__Problem__: Going through the material below, output exactly the lines from the one containing "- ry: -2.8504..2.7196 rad" through the one containing "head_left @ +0", and no pictures.

__Supplied information__:
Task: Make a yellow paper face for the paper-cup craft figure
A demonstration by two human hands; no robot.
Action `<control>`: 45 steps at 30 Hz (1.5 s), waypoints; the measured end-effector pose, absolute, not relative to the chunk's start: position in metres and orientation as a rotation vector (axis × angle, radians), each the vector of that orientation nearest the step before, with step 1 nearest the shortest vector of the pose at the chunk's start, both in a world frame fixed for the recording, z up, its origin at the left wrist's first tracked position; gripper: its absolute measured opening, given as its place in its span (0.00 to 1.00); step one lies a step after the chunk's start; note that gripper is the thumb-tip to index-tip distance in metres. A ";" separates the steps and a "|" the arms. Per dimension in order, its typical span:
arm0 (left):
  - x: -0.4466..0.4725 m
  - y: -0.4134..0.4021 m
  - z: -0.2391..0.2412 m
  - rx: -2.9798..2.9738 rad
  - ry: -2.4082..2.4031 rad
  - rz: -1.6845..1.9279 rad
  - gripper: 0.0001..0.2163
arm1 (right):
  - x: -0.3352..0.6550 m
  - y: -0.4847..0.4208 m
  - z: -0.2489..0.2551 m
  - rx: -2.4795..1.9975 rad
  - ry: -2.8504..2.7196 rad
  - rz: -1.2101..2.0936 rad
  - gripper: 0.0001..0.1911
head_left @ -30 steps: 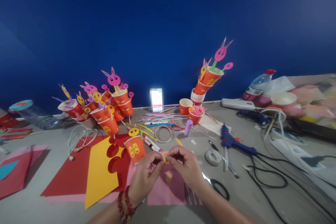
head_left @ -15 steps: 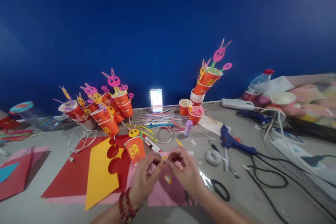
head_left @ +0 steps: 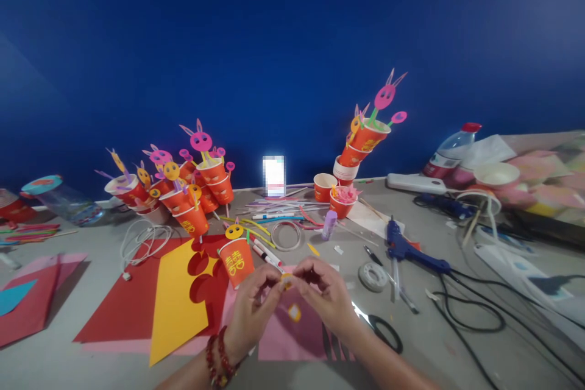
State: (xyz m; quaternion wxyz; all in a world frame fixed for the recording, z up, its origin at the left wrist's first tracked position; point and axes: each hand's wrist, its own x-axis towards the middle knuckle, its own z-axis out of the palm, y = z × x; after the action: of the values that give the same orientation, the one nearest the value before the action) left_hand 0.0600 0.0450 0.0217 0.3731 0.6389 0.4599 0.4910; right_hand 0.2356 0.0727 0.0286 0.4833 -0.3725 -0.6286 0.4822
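Note:
My left hand [head_left: 250, 308] and my right hand [head_left: 326, 295] meet above a pink paper sheet [head_left: 286, 332]. Together their fingertips pinch a small yellow paper piece [head_left: 286, 281]. A bead bracelet circles my left wrist. Another small yellow round piece [head_left: 294, 312] lies on the pink sheet just below my hands. An orange paper cup [head_left: 236, 262] with a yellow round face stuck in it stands just left of my left hand. Black-handled scissors [head_left: 381, 332] lie to the right of my right wrist.
Yellow paper [head_left: 176, 301] lies over red paper [head_left: 119, 311] on the left. Several decorated orange cups [head_left: 183, 186] stand at the back left, a cup stack [head_left: 361, 143] at the back. A blue glue gun [head_left: 409, 250], tape roll [head_left: 372, 275], markers, cables and a bottle [head_left: 450, 149] crowd the right.
Both hands stay together over the pink sheet, fingers shifting slightly on the small yellow piece. The view has nudged a little; nothing else moved.

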 end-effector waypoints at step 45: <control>0.068 0.045 0.024 1.268 1.073 1.269 0.13 | 0.234 0.073 0.025 -0.980 -1.572 1.208 0.15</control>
State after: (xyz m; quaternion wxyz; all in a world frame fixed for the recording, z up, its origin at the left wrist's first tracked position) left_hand 0.0679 0.0446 0.0236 0.5017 0.5248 0.4440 0.5251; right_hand 0.2338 0.0729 0.0253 0.4485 -0.3960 -0.6355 0.4881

__Task output__:
  - ry: -2.8504..2.7196 rad
  - rz: -1.2101..2.0936 rad
  - gripper: 0.0001..0.1911
head_left @ -30 steps: 
head_left @ -15 steps: 
head_left @ +0 steps: 

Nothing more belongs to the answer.